(Work to complete)
Copy the listing exactly, leaving out every picture.

(Raw data)

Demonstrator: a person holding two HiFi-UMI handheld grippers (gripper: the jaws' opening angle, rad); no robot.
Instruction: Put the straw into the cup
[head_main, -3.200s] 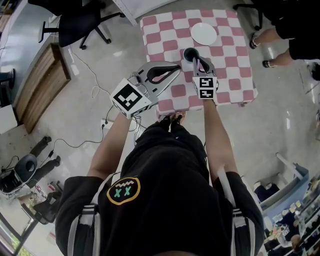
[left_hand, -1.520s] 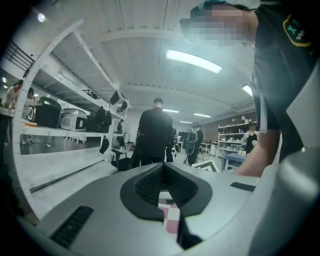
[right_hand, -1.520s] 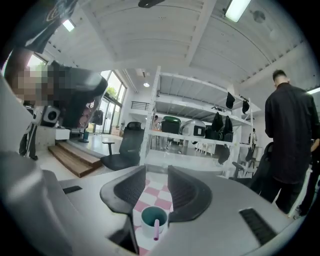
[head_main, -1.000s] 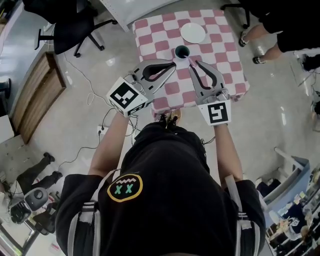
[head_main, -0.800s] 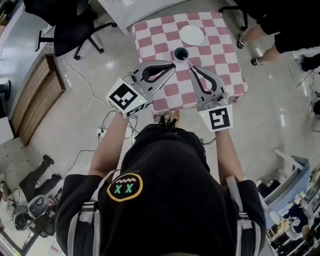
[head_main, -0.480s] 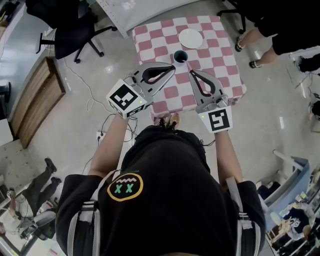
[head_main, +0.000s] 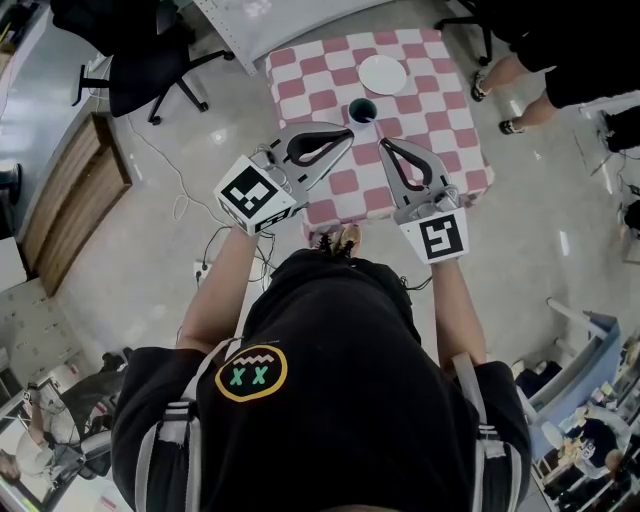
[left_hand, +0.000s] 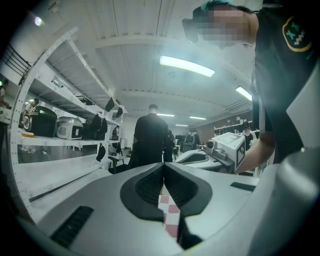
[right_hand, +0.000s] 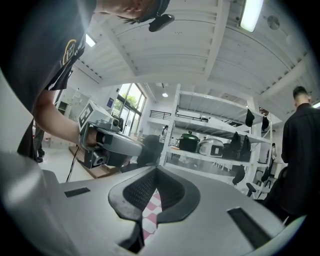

(Solution to the problem)
Demonstrator: a person holding two HiFi-UMI handheld grippers (gripper: the jaws' opening angle, rad); no robot.
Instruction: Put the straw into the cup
[head_main, -3.200s] 
[left_hand, -1.520s] 
[right_hand, -1.520s] 
[head_main, -1.000s] 
[head_main, -0.800s] 
[head_main, -0.480s] 
[head_main, +0.000s] 
[left_hand, +0.000s] 
[right_hand, +0.000s] 

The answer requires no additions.